- _Given information_:
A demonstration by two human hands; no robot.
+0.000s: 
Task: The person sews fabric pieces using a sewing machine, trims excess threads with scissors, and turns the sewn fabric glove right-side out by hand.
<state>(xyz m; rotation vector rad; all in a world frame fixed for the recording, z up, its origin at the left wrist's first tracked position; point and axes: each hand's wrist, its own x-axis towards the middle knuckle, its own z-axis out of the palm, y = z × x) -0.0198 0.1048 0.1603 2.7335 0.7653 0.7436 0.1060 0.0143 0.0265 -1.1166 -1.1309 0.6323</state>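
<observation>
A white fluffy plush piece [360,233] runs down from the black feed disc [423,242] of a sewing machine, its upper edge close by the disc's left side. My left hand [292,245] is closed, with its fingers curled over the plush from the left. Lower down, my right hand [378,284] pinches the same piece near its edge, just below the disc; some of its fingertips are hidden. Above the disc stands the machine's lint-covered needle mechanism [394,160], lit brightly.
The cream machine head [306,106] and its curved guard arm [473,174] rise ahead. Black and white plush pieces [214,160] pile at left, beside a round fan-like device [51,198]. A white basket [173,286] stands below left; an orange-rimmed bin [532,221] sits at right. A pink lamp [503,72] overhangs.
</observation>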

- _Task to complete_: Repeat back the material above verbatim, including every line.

- _Reply_:
A demonstration by two human hands; no robot.
+0.000s: 
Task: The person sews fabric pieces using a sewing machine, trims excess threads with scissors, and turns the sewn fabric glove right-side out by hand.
<state>(xyz m; rotation vector rad; all in a world frame fixed for the recording, z up, its origin at the left wrist's first tracked position; point and axes: each hand's wrist, its own x-axis towards the middle knuckle, its own z-axis out of the palm, y = z × x) -0.0198 0.1048 0.1603 2.7335 0.7653 0.7436 0.1060 0.0143 0.0265 -1.1166 -1.1309 0.6323</state>
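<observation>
A white fluffy plush piece [360,233] runs down from the black feed disc [423,242] of a sewing machine, its upper edge close by the disc's left side. My left hand [292,245] is closed, with its fingers curled over the plush from the left. Lower down, my right hand [378,284] pinches the same piece near its edge, just below the disc; some of its fingertips are hidden. Above the disc stands the machine's lint-covered needle mechanism [394,160], lit brightly.
The cream machine head [306,106] and its curved guard arm [473,174] rise ahead. Black and white plush pieces [214,160] pile at left, beside a round fan-like device [51,198]. A white basket [173,286] stands below left; an orange-rimmed bin [532,221] sits at right. A pink lamp [503,72] overhangs.
</observation>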

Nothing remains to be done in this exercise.